__Task item__: When copying the data below, keep only the lines from the one with "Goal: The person" through the one with "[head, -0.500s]", word for word, and skip the pictures.
==== Records provided ====
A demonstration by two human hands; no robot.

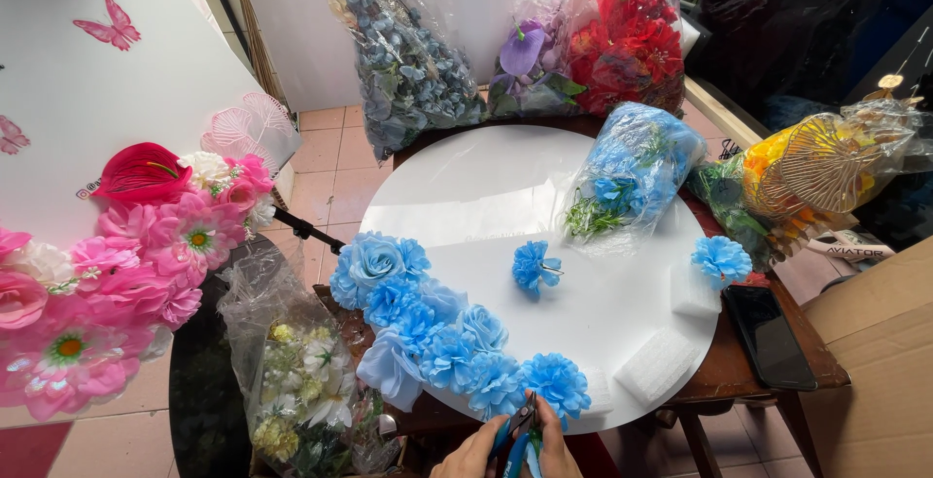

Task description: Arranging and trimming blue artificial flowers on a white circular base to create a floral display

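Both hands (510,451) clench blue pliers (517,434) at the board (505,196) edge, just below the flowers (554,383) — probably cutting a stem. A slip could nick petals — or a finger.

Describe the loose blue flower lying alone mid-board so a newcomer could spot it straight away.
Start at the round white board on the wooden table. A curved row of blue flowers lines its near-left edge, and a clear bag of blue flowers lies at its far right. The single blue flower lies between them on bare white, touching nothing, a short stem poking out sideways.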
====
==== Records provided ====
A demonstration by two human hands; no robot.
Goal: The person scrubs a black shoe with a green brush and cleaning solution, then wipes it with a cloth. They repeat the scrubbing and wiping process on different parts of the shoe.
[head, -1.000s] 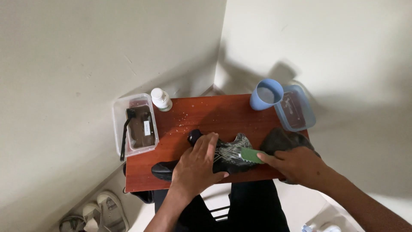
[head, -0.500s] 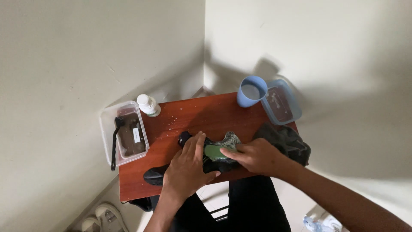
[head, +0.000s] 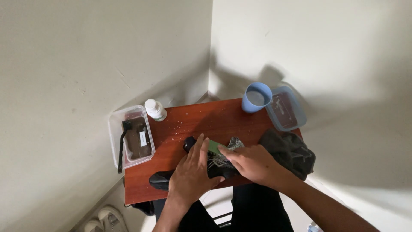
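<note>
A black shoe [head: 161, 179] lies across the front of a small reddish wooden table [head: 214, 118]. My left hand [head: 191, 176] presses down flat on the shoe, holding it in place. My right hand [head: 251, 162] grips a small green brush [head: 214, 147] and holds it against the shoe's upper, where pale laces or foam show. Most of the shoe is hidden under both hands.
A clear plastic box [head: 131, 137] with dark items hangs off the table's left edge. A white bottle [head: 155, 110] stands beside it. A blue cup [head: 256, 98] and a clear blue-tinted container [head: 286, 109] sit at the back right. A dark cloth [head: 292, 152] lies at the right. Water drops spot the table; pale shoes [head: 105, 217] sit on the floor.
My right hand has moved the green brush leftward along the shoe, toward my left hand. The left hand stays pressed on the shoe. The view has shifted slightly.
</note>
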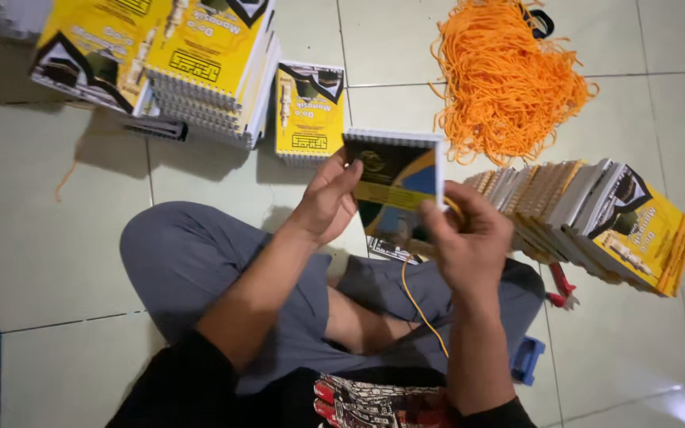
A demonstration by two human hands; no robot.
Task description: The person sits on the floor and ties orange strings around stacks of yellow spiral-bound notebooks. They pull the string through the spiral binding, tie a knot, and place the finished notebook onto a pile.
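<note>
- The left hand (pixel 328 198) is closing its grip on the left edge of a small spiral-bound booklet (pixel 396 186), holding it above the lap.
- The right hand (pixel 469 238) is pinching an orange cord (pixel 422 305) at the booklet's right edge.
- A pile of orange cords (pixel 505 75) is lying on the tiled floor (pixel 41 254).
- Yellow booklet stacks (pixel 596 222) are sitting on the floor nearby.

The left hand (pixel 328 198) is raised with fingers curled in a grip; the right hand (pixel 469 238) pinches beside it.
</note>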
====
__Answer to this task__:
Goal: The person scrubs a black shoe with a green brush and cleaning solution, then wipes it with a cloth. They repeat the scrubbing and wiping process on different parts of the shoe.
[head, -1.000s] 
[head, -0.500s] 

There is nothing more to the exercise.